ROMA, 26 GENNAIO – L’UNHCR, Agenzia ONU per i Rifugiati, lancia l’allarme per due situazioni di gravissima crisi in corso in Africa: le inarrestabili violenze in corso nella regione africana del Sahel che, per la prima volta nella storia, hanno ormai costretto oltre due milioni di persone a divenire sfollate all’interno del proprio Paese, e per le recenti violenze verificatesi nella regione sudanese del Darfur che hanno costretto migliaia di persone a fuggire dalle proprie case per mettersi in salvo, anche oltre confine facendo ingresso in Ciad.
Scrive l’UNHCR che le capacità di accoglienza delle comunità locali del Sahel che si estende tra Burkina Faso, Ciad, Mali e Niger, e comprende alcuni dei Paesi meno sviluppati al mondo, hanno raggiunto un punto critico. Si sta registrando una brusca impennata delle esigenze della popolazione in tutta la regione, in cui convergono crisi molteplici quali conflitto armato, estrema povertà, insicurezza alimentare, cambiamenti climatici e pandemia di COVID-19.
L’estrema vulnerabilità del Sahel è stata messa a nudo dall’impatto degli esodi forzati causati dalle orribili e diffuse violenze perpetrate da gruppi ribelli armati e bande criminali.
Le attività di risposta umanitaria sono messe pericolosamente a dura prova, pertanto l’UNHCR esorta la comunità internazionale a intensificare il supporto destinato alla regione. È necessario che gli Stati agiscano ora per aiutare i Paesi del Sahel a fronteggiare le cause alla radice di tali esodi forzati, promuovere uno sviluppo strategico e sostenibile, e rafforzare istituzioni quali scuole e ospedali, molte delle quali hanno cessato le attività a causa delle violenze continue. La situazione è peggiorata a causa della pandemia di COVID-19.
Il numero di sfollati interni nella regione è quadruplicato in soli due anni, considerato che se ne registravano 490.000 all’inizio del 2019. Oltre la metà di quelli attualmente presenti nella regione è composto da burkinabé. Nel Sahel, inoltre, trovano accoglienza oltre 850.000 rifugiati provenienti principalmente dal Mali.
Già nel corso di quest’anno, le violenze perpetrate in Niger e Burkina Faso hanno costretto più di 21.000 persone alla fuga per cercare rifugio altrove all’interno del proprio Paese.
In Burkina Faso, a partire dal 31 dicembre 2020, una serie di attacchi armati condotti contro la città di Koumbri e i villaggi limitrofi, nel nord del Paese, hanno costretto alla fuga più di 11.000 persone. La maggior parte è costituita da donne e bambini fuggiti di notte dopo che gli aggressori hanno aperto il fuoco contro le loro case. Si sono messi in salvo e ora sono accolti dalle comunità locali a Ouahigouya e Barga, a circa 35 km di distanza.
L’UNHCR sta allestendo 108 alloggi resistenti a Ouahigouya e ha già distribuito materassi e coperte, prodotti per l’igiene, e altri aiuti essenziali. Le autorità locali stanno intensificando gli sforzi per registrare i nuovi arrivati e trasferirli a un altro sito.

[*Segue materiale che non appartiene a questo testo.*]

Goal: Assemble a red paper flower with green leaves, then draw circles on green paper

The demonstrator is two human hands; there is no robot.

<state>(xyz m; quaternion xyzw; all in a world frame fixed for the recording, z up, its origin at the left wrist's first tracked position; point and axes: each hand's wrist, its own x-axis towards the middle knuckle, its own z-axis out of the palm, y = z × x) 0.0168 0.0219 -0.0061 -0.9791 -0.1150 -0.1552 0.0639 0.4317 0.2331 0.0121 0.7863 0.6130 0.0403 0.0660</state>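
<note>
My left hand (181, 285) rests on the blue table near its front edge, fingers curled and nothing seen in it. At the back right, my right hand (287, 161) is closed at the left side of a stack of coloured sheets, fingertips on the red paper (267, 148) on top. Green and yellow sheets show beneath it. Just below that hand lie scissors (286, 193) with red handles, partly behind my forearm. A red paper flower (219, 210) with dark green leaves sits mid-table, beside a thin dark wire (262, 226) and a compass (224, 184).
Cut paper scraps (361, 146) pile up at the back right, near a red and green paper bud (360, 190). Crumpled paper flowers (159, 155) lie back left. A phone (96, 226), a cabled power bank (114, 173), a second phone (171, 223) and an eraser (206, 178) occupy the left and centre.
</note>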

Quanto al Darfur gli scontri intercomunitari, iniziati il 15 gennaio nel Darfur occidentale e diffusisi nel Darfur meridionale il giorno seguente, hanno causato la morte di 250 persone – compresi tre operatori umanitari – e costretto alla fuga più di altre 100.000.

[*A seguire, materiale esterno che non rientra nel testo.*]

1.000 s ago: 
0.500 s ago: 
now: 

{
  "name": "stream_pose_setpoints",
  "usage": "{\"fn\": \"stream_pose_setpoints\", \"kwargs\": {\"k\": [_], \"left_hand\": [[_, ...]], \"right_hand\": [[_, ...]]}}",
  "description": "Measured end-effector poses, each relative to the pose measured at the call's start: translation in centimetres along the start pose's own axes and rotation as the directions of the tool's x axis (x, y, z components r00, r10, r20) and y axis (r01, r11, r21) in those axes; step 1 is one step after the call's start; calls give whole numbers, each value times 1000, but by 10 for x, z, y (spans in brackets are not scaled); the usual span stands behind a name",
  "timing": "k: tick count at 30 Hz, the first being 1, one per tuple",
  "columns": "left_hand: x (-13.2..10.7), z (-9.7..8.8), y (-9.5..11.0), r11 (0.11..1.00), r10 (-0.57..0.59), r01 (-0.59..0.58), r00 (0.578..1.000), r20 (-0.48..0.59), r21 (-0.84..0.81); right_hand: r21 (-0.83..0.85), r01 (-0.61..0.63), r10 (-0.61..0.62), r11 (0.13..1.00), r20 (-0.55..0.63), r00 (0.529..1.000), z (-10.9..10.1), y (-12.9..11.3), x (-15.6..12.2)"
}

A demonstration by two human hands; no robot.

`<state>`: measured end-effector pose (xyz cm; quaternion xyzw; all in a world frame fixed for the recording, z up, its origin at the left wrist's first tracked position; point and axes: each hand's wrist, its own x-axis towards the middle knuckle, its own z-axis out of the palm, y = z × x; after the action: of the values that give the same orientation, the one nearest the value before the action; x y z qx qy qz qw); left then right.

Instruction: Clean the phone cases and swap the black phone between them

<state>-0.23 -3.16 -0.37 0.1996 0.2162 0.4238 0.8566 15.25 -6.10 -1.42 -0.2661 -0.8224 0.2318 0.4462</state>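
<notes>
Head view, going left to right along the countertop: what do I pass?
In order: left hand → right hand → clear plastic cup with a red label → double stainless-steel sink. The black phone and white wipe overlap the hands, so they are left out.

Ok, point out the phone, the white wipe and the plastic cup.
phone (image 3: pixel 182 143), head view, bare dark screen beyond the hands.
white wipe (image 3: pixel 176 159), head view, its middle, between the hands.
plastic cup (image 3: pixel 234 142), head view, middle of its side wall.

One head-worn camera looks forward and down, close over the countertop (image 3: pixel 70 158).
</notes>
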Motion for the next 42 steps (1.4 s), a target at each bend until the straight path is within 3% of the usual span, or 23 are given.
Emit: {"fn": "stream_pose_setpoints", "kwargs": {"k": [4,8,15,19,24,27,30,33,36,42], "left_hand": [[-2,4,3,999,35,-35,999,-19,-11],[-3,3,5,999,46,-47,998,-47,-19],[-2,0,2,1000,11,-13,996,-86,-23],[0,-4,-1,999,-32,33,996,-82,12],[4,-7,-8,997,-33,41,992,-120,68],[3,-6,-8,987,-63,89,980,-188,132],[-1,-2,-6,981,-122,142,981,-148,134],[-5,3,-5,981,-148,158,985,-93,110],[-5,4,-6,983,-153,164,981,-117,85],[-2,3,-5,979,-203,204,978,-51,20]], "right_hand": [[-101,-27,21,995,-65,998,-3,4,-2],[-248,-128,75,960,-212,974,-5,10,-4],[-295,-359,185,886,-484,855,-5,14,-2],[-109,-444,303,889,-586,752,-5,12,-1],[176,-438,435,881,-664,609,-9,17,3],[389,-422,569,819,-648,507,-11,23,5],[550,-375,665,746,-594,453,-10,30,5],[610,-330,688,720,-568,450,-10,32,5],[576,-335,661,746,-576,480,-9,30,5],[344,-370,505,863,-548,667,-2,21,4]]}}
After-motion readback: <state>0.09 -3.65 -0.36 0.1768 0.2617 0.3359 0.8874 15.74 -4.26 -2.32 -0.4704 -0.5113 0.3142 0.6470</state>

Tra quanti fuggiti di recente, circa 3.500 sudanesi hanno raggiunto la provincia di Ouaddaï nel Ciad orientale. Questi rifugiati – in maggioranza donne e bambini – sono accolti in quattro località ubicate in aree estremamente remote che non dispongono di servizi di base né di infrastrutture pubbliche, e trovano riparo sotto gli alberi.

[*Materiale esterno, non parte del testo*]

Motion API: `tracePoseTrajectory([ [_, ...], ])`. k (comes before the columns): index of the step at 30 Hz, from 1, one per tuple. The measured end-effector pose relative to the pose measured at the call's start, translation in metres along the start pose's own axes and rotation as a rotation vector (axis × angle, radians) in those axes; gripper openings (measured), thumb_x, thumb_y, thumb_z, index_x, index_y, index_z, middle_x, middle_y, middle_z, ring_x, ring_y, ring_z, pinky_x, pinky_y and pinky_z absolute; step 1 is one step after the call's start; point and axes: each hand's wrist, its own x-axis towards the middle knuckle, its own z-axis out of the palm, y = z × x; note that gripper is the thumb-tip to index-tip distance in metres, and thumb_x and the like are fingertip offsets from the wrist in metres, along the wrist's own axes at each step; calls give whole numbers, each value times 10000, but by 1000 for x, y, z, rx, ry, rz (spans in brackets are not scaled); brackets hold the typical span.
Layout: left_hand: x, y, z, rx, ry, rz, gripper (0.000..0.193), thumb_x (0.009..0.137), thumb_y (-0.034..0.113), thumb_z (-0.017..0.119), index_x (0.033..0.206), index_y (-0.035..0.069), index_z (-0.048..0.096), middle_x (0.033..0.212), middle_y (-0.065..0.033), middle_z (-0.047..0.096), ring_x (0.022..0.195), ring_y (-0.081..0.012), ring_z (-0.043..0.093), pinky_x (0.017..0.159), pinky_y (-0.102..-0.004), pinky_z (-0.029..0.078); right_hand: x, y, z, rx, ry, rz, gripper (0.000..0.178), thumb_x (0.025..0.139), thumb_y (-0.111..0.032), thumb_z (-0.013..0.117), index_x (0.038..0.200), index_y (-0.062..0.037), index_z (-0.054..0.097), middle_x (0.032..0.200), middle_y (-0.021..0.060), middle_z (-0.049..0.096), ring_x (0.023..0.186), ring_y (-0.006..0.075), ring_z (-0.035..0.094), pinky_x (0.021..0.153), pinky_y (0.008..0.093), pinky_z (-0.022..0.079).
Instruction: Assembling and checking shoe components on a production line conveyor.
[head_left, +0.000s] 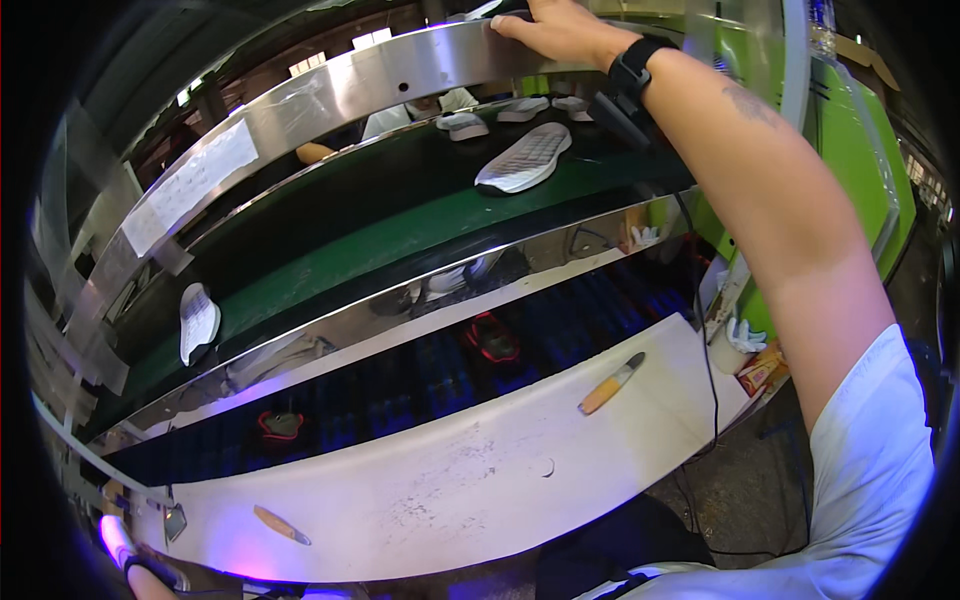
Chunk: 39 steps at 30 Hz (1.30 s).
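Observation:
My right arm reaches up across the right side. My right hand (555, 30) is at the top of a curved metal beam (400, 75), its thumb against a dark and pale thing that the picture's edge cuts off; I cannot make out what it is. Down at the lower left, my left hand (115, 540) is washed out by purple light beside the end of the white work surface (400, 510). Its fingers cannot be told apart. A small tool with a dark flat blade (175, 522) lies near it. Farther along lie a wooden-handled knife (283, 525) and another wooden-handled knife (612, 385).
A green belt (350, 225) carries a white shoe sole (525, 160), another sole (198, 322) at left and several farther back. Below, two black shoe parts with red edging (492, 340) (282, 425) sit on dark rollers. A black cable (710, 370) hangs at right.

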Motion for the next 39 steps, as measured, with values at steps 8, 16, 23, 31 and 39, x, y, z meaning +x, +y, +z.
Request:
tracePoseTrajectory([
  [8, -6, 3, 1, 36, -38, -128, 505, 968, 530, 636, 1257, 116, 642, 1396, -294, 513, 1236, -498, 530, 985, -628, 457, -53, 31, 17, -1, 235, -265, 693, 829, -347, 755, 1422, -65, 531, 1291, 177, 637, 1215, 335, 610, 1056, 429, 478],
  [16, -51, -71, -155, 826, 337, -622, 659, 963, 566, 625, 1297, -2, 599, 1403, -221, 549, 1267, -311, 557, 1032, -458, 475, -185, 76, 22, -124, -424, 450, 793, 938, -668, 518, 1492, -101, 504, 1511, 266, 447, 1425, 417, 394, 1177, 482, 329],
  [23, -97, -111, -185, 2218, -73, -571, 497, 873, 256, 737, 1265, -38, 650, 1364, -299, 591, 1201, -447, 596, 1049, -493, 466, -172, 90, 26, -204, -588, 508, 869, 895, -709, 538, 1525, -117, 462, 1536, 261, 425, 1467, 422, 327, 1205, 494, 262],
  [31, -98, -120, -180, 1964, 226, -605, 637, 751, 386, 830, 1228, -8, 679, 1337, -316, 599, 1262, -470, 541, 1143, -571, 334, -188, 153, 59, -415, -414, -368, 576, 898, -442, 690, 1388, -170, 554, 1187, 205, 651, 1077, 434, 642, 919, 509, 539],
  [39, -105, -116, -174, 1938, 293, -475, 460, 830, 339, 762, 1163, 27, 701, 1284, -226, 659, 1180, -394, 615, 1129, -541, 388, -197, 190, 75, -352, -392, -130, 495, 924, -258, 693, 1376, -108, 558, 1210, 220, 617, 1086, 432, 602, 948, 444, 504],
])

A causa dei rischi legati alla diffusione del COVID-19, le autorità locali ciadiane stanno indirizzando i nuovi arrivati verso un sito di transito presso cui osserveranno un periodo di quarantena prima di essere trasferiti a un campo rifugiati situato lontano dal confine. L’UNHCR sta mobilitando rapidamente gli aiuti destinati all’area per rispondere alle loro esigenze. Prima di quest’ultima serie di scontri, il Ciad accoglieva già oltre 360.000 rifugiati sudanesi.